# Platy, All Dying!! please help!



## cell (Mar 9, 2009)

Tank description:
The tank is up and running for about a year and a half, Water parameters are ok; NO3=10mg/l,NH4=0,NO2=0, T=80F. They are only Platies in the tank, about 20, a lot of red cherry shrimps and 2 amano shrimp. I have a 20g planted tank.

Situation:
I lost 6 fishes yesterday and about 2 today. Shrimps are eating the dead fish before I can remove them! I can see fishes with bumps on their head, other has red irritation over their gills, other has some kind of rash on they sides, other has lost their colors (blue fish turned to white!)!!!!:Cry:

now what to do?:
I've set up a 5g hospital tank yesterday and I bought aquarium salt. What should I do? Treat the whole planted tank with salt? Or doing heavy water changes in the planted tank ?


----------



## Diana K (Dec 20, 2007)

For the fish to start dying all of a sudden suggests that something changed quickly.

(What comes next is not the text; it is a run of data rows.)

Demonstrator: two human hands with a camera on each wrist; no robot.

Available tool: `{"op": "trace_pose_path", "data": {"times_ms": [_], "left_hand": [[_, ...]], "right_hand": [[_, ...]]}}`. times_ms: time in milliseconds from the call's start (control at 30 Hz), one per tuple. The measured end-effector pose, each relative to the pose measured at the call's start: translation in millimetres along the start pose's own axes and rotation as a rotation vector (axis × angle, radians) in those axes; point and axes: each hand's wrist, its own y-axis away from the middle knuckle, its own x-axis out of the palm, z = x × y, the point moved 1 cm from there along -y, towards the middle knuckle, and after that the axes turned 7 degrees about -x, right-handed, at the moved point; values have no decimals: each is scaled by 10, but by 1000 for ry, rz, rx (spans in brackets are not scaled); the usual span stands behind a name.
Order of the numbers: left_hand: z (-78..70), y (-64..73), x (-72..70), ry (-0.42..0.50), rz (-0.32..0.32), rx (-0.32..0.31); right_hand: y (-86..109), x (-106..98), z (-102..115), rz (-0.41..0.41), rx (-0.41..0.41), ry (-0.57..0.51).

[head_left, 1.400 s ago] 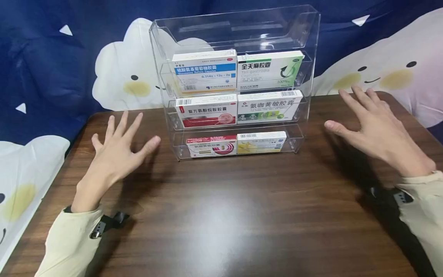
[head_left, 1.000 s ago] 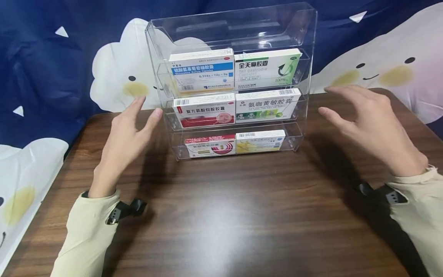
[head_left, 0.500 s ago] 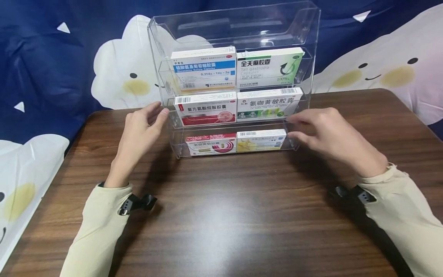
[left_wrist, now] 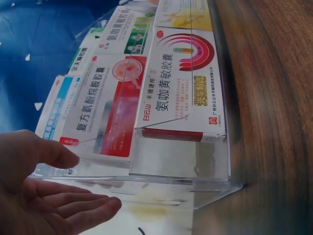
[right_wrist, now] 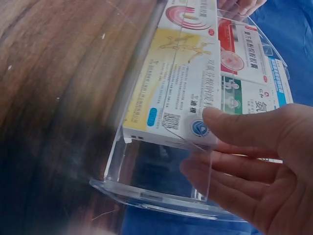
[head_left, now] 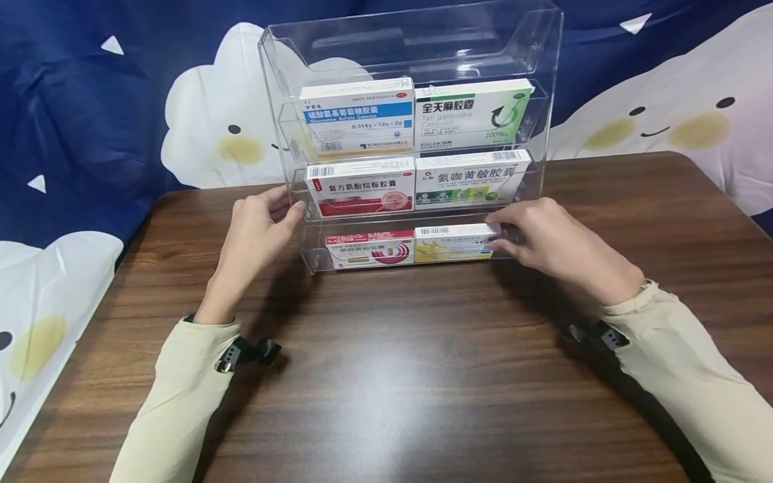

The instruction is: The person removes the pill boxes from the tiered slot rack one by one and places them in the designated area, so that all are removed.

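A clear acrylic display rack (head_left: 403, 50) holds medicine boxes in its tiers. My left hand (head_left: 250, 231) grips the rack's left side, thumb in front and fingers outside the side wall (left_wrist: 205, 188). At the bottom tier's right end, my right hand (head_left: 552, 241) reaches to the yellow-and-white medicine box (right_wrist: 168, 83). Its thumb (right_wrist: 232, 125) lies at that box's upper corner, and the other fingers are by its end, partly seen through the clear front panel. Left of it stands a red-and-white medicine box (left_wrist: 181, 83) with pink arcs.
The middle tier has a red-fronted box (head_left: 362, 194) and a green-striped box (head_left: 471, 181). Above them stand a blue-banded box (head_left: 359, 121) and a green-and-white box (head_left: 474, 117). The wooden table (head_left: 386, 376) extends in front; a blue cloud-print cloth (head_left: 199, 134) hangs behind.
Both hands have come inward from spread positions beside the rack. The left has reached the rack's left wall; the right has come down and left to the bottom-right box. The boxes have stayed in place.
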Motion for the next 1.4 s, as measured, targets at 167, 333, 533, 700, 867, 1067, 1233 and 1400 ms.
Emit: {"op": "trace_pose_path", "data": {"times_ms": [167,333,533,700,867,1067,1233,1400], "left_hand": [[22,14,9,1,15,-6],[33,10,30,-12,19,-2],[29,15,27,-53,3,-2],[43,41,33,-78,6,-3],[59,48,28,-82,10,2],[45,44,26,-88,-4,12],[14,44,12,-96,-19,28],[-14,20,-11,-96,7,27]], "right_hand": [[2,56,-10,1,-18,1],[3,84,-22,5,-18,8],[-18,90,-44,9,18,-23],[-9,88,-46,-32,41,-32],[-12,63,-46,-100,56,-41],[-18,-5,-36,-147,145,-93],[-9,-106,-16,-221,156,-124],[24,-240,16,-259,229,-110]]}}
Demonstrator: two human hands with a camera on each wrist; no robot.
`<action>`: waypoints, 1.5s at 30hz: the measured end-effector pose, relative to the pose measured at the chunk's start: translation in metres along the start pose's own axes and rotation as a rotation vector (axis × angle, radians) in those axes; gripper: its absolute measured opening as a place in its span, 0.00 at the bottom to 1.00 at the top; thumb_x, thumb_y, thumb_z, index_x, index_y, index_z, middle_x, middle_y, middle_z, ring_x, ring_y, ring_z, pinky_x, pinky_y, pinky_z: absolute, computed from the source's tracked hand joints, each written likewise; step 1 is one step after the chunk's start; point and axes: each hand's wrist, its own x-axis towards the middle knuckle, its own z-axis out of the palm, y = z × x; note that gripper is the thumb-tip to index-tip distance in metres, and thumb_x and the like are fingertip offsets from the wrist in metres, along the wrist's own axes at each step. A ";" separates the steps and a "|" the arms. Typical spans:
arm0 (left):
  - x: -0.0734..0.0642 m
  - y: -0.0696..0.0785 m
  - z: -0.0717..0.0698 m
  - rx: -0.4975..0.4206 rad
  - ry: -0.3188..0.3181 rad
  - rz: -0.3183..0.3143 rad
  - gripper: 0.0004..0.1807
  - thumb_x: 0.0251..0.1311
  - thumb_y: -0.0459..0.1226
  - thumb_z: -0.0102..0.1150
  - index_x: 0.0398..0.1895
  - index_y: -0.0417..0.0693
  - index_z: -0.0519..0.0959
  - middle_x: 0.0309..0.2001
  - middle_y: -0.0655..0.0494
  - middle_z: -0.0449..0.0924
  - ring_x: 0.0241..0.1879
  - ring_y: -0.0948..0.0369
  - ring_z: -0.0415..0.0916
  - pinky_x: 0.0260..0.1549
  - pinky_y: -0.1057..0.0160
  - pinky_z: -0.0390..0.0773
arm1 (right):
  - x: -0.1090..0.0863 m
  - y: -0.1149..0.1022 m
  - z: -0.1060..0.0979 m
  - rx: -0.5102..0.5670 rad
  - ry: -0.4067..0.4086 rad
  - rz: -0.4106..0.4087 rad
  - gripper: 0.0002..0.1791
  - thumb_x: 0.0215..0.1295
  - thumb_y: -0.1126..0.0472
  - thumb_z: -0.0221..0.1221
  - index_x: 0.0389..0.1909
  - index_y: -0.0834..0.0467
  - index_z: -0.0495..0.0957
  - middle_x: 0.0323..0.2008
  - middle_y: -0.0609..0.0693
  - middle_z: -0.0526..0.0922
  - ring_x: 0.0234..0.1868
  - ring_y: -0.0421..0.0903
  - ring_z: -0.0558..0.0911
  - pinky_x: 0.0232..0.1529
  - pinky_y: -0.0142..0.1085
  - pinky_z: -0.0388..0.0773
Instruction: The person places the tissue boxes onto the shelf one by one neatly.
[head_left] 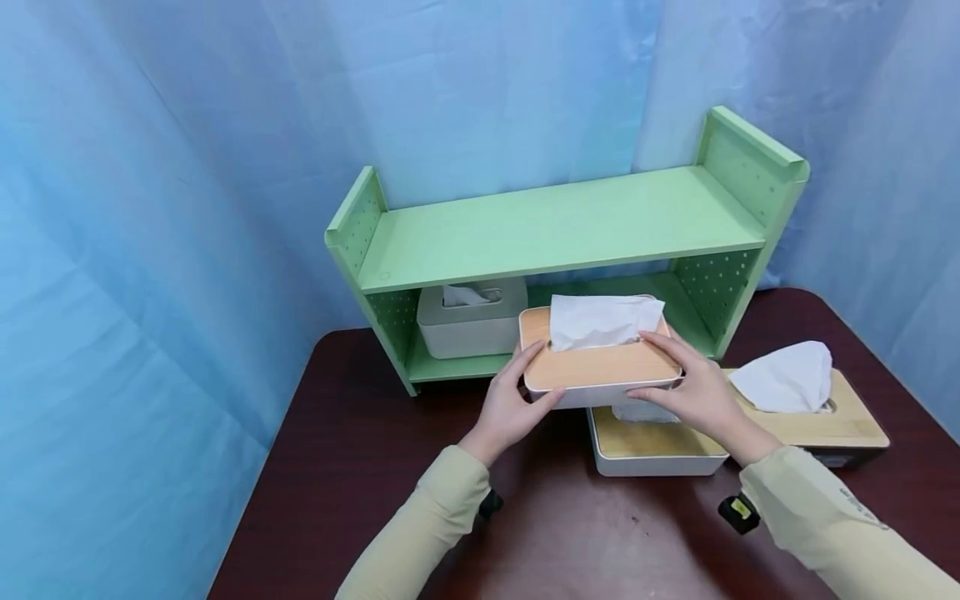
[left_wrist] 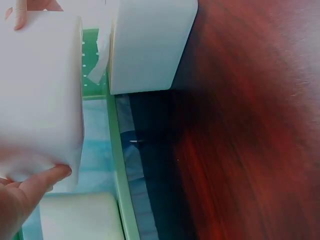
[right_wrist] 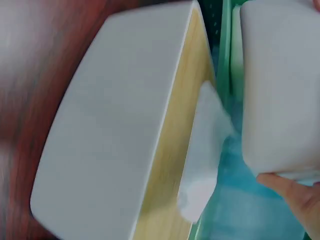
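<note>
"Head view, from the left: what's there?"

"A grey-lidded tissue box (head_left: pixel 472 340) in the lower compartment of the green shelf (head_left: pixel 562 229)."

"Next?"

"The left hand (head_left: pixel 512 407), pinching the left end of a peach-lidded tissue box (head_left: pixel 600 369) held up before the shelf; the right hand (head_left: pixel 696 382) pinches its right end."

"And then?"

"A white tissue box with a tan lid (head_left: pixel 660 463) on the table (head_left: pixel 352 483), then a dark-sided wooden-lidded tissue box (head_left: pixel 851 412), farthest right."
</note>
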 end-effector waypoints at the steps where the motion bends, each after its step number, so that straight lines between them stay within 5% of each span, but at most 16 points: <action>1: 0.004 0.000 0.003 0.004 -0.006 0.000 0.36 0.55 0.41 0.66 0.68 0.52 0.65 0.70 0.43 0.59 0.71 0.46 0.50 0.56 0.55 0.72 | 0.002 0.004 -0.002 0.007 -0.006 0.004 0.44 0.43 0.57 0.75 0.65 0.57 0.68 0.64 0.66 0.66 0.49 0.61 0.79 0.37 0.17 0.66; 7: 0.023 -0.001 0.018 0.036 -0.056 -0.021 0.37 0.56 0.42 0.66 0.69 0.52 0.64 0.71 0.41 0.55 0.72 0.50 0.49 0.61 0.58 0.68 | 0.009 0.027 -0.011 0.005 -0.039 0.040 0.45 0.45 0.56 0.74 0.67 0.57 0.66 0.65 0.67 0.66 0.52 0.65 0.77 0.37 0.15 0.65; 13: 0.029 -0.006 0.030 0.063 -0.090 -0.028 0.36 0.57 0.43 0.65 0.69 0.52 0.63 0.71 0.42 0.56 0.71 0.51 0.52 0.52 0.66 0.75 | 0.010 0.043 -0.014 -0.026 -0.079 0.076 0.45 0.47 0.54 0.73 0.67 0.59 0.64 0.65 0.68 0.64 0.48 0.62 0.80 0.36 0.17 0.66; 19: 0.033 -0.007 0.033 0.132 -0.080 -0.028 0.36 0.57 0.44 0.65 0.69 0.51 0.64 0.69 0.46 0.62 0.71 0.48 0.52 0.63 0.58 0.65 | 0.012 0.047 -0.013 -0.042 -0.106 0.093 0.47 0.48 0.51 0.72 0.68 0.60 0.62 0.65 0.71 0.62 0.50 0.64 0.78 0.43 0.39 0.75; 25: 0.039 -0.006 0.036 0.219 -0.080 -0.045 0.34 0.59 0.47 0.62 0.69 0.53 0.64 0.68 0.50 0.64 0.71 0.49 0.54 0.64 0.55 0.64 | 0.015 0.051 -0.013 -0.043 -0.124 0.098 0.47 0.51 0.50 0.70 0.70 0.61 0.60 0.66 0.70 0.61 0.56 0.68 0.72 0.49 0.57 0.70; 37: 0.053 -0.008 0.032 0.222 -0.084 -0.028 0.33 0.62 0.48 0.59 0.69 0.53 0.63 0.67 0.44 0.64 0.65 0.51 0.65 0.61 0.57 0.68 | 0.036 0.054 -0.015 -0.093 -0.171 0.100 0.48 0.53 0.45 0.67 0.71 0.60 0.57 0.66 0.71 0.60 0.62 0.71 0.65 0.54 0.63 0.64; 45: 0.062 -0.008 0.030 0.283 -0.060 -0.046 0.32 0.62 0.49 0.58 0.69 0.53 0.64 0.63 0.44 0.68 0.59 0.53 0.71 0.58 0.59 0.71 | 0.045 0.053 -0.008 -0.149 -0.115 0.042 0.45 0.54 0.46 0.67 0.68 0.62 0.61 0.63 0.71 0.65 0.62 0.69 0.65 0.56 0.63 0.61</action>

Have you added any fish lately? Or anything else from a store that might have brought in a disease or parasite? Plants? Shrimp? Anything on a common filter with fish tanks can bring in disease and parasites from those other tanks.

Platies are cool water fish. I would lower the temperature about 1* per day until it is no higher than about 75*F.

Bumps, rashes, red gills, color loss... sounds like more than one thing going on.

Bumps:
Are these skin surface bumps like the fish were injured? 
Deeper in the fish like a tumor or swelling of some sort?
Are the bumps breaking open at all? How big are they? What color are they?

Rash: Might be from injury, but more likely infection of some sort.

Loss of color: Stress of any sort can do this, but there may also be some disease that can do this, too.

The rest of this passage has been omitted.